General rules to follow for safety with flower arrangements:
1. Keep all floral arrangements off of the ground and a reasonable distance away from edges or corners. This is especially important in spaces where pets and children are present. Flowers should be out of reach of children and pets at all times.
2. If you suspect an adult, child, or pet has consumed any portion of a floral arrangement or plant, including any plant matter (flowers, petals, stems, leaves, roots, etc.), floral foam, container, soil, or decoration, contact the American Association of Poison Control Centers at 1-800-222-1222 or a trusted health care professional. In emergencies, dial 9-1-1.
3. Take caution when handling flowers and plants, as they may carry thorns, sap, burr-like seeds, pesticides, fertilizer, or other irritants.
Poisonous and Harmful Plants
Pets are very sensitive to contact with plants and are, unfortunately, very curious about them. Take plenty of caution when introducing a new plant or bouquet to your home.
- Pets can be poisoned by plants and flowers through physical contact, chewing or ingesting any part of the flower/plant, and even just from drinking the water in a vase containing the flower. Supervision and prevention are essential.

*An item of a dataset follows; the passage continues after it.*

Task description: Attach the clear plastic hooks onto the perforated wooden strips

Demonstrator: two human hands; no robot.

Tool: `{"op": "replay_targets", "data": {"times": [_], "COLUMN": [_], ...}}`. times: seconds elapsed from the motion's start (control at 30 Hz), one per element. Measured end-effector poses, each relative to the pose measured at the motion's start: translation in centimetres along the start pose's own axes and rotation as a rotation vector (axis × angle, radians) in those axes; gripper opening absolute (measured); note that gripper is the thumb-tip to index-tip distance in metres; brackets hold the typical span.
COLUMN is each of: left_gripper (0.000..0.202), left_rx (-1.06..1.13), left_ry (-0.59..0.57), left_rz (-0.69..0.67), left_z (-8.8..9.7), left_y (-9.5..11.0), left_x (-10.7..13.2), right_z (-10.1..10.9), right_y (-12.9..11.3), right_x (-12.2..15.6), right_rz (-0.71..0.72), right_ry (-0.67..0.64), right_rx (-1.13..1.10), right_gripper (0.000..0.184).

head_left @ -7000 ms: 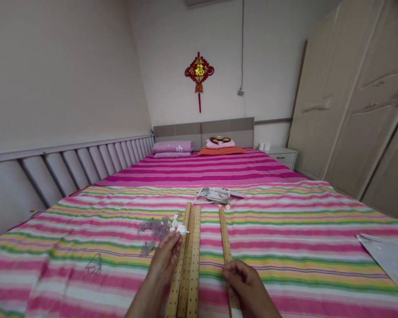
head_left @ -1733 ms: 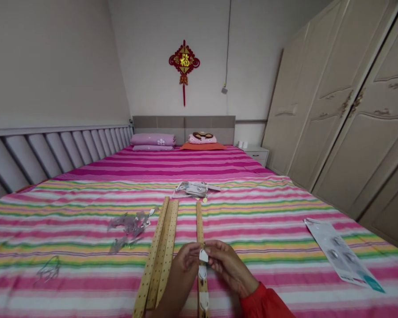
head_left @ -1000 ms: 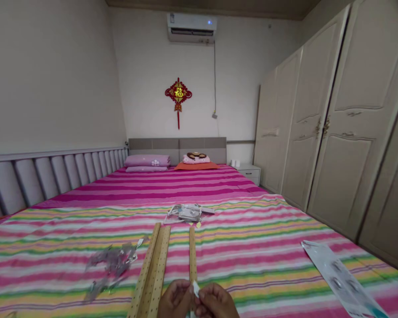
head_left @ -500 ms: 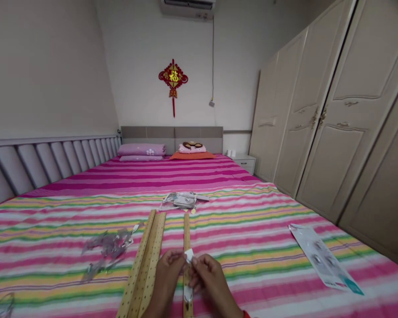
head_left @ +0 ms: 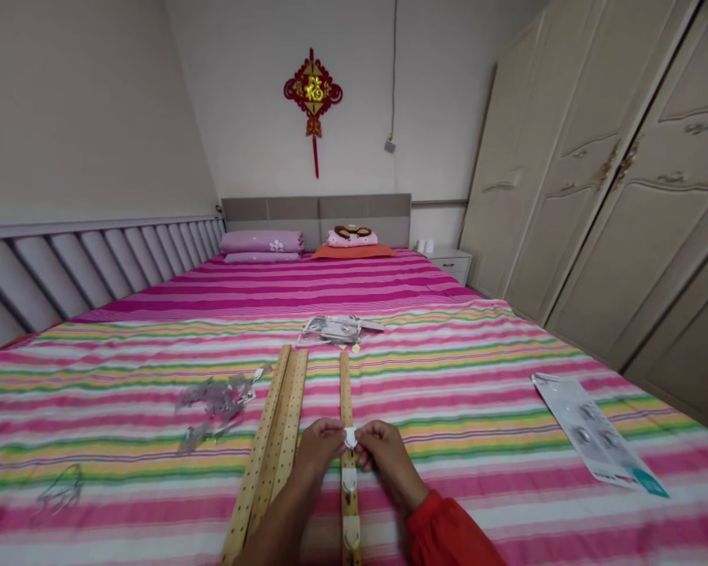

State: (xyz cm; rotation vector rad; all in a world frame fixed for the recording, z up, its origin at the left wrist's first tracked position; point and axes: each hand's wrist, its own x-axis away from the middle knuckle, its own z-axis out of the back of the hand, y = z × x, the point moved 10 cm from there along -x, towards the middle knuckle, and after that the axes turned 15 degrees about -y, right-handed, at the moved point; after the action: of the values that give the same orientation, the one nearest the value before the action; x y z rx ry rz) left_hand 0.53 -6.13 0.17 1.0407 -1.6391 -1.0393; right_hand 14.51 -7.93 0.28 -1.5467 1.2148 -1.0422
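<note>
overhead, both hands meet over the single strip (head_left: pixel 346 393) on the bed (head_left: pixel 477 409): left hand (head_left: pixel 322 446) and right hand (head_left: pixel 383 450) pinch 1 white hook (head_left: pixel 350 438) between fingertips. 2 hooks sit on the strip nearer; 2 strips (head_left: pixel 274 428) lie left.

A small white piece (head_left: pixel 350 437) is held just above a narrow wooden strip (head_left: pixel 345 393), pinched between the fingertips of the left hand (head_left: pixel 324 445) and the right hand (head_left: pixel 385 450). The strip is laid lengthwise on the striped bed cover (head_left: pixel 477 409). Two similar white pieces (head_left: pixel 348 481) are seen fixed along its near end.
</note>
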Motion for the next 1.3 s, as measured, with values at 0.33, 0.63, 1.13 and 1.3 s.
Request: {"op": "replay_targets", "data": {"times": [0.33, 0.63, 1.13, 1.3], "left_gripper": [0.005, 0.005, 0.006, 0.012], "left_rx": [-0.273, -0.411, -0.477, -0.450], "left_ry": [-0.009, -0.014, 0.000, -0.012], "left_rz": [-0.073, -0.111, -0.136, -0.124], "left_z": [-0.2, 0.0, 0.1, 0.1], "left_y": [1.9, 1.6, 1.2, 0.5], "left_x": [0.5, 0.1, 0.3, -0.1], "right_z": [0.1, 0.2, 0.4, 0.6], "right_y": [1.6, 2.3, 2.6, 2.8], "right_x": [-0.5, -0.8, -0.8, -0.8], "right_rz": [-0.070, -0.105, -0.103, -0.123], "right_ry": [0.025, 0.036, 0.053, 0.060], "right_rx": [0.076, 0.116, 0.157, 0.162], "right_gripper": [0.013, 0.013, 0.012, 0.013]}}
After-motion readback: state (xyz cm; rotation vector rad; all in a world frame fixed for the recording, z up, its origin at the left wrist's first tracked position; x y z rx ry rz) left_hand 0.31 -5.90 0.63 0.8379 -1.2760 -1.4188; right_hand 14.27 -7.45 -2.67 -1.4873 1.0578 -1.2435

- Common flowers/plants that are toxic and cause illness in cats and dogs: babys breath, callas hydrangea, iris, peace lily (spathiphyllum), alstroemeria (peruvian lily), daisies, boxwood, holly, poinsettia, tulips, yarrow, azaleas, rhododendrons, chrysanthemums, kalanchoe, and mistletoe
- Common flowers/plants that are toxic and life-threatening in cats and dogs: foxglove, larkspur, lily of the valley, amaryllis, and lilies (tiger, day, Asiatic, Easter, Stargazer, etc.)
- Take your pet to their veterinarian if your pet is displaying any of the following symptoms: skin irritation or rash, mouth irritation, drooling, gagging, foaming at the mouth, pawing at the mouth, vomiting, digestive upset, lack of appetite, lethargy, swollen belly, diarrhea, constipation, and restlessness. If you go to the vet, it is very helpful to include the variety of flower/plant that may have been ingested to get the best treatment.
- Pets, like humans, can have allergies and sensitivities to any variety of flower. If your pet is not acting normally just after introducing a new arrangement/plant to your home, it is best to remove the flowers/plant and seek the advice of a veterinarian.
Many of the same flowers that are dangerous for dogs also apply to children.It is important to remember that even flowers that are considered safe to have around children can pose risks in the form of choking or consuming high quantities. Contact with certain flowers/plants is also dangerous due to the thorns, sharp leaves, sap, juices, burr-like seeds, and other natural defense mechanisms of plants. Always exercise caution with children and plants.
In the event your child consumes a plant that may be poisonous, contact the American Association of Poison Control Centers at 1-800-222-1222. In emergencies, dial 9-1-1.
Allergies and Fragrance Sensitivities
Those with mild, seasonal, pollen-based allergies should generally avoid:
- Goldenrod (solidago)
Keep in mind that more severe allergic reactions are also possible with flowers. Avoid varieties you know you or the recipient are allergic to.
Some people are also very sensitive to flowers with strong fragrances, such as lilies. In some cases, they can cause headaches and irritation.
Glass Vases and Containers
Use caution when handling glassware vases, baskets, and potted plants.
Our glass vases tend to be delicate and ornate, requiring careful handling. They have very thin layers of glass, which can shatter easily if it is given an abrupt landing. Be careful of the weight and size of the bouquet. Move slowly while holding the vase. Always hold the vase with both hands. Set it down gently and evenly.
Our planters and dish gardens may be heavier than they seem. Use good judgement when lifting and placing them. Small misjudgments can lead to avoidable accidents.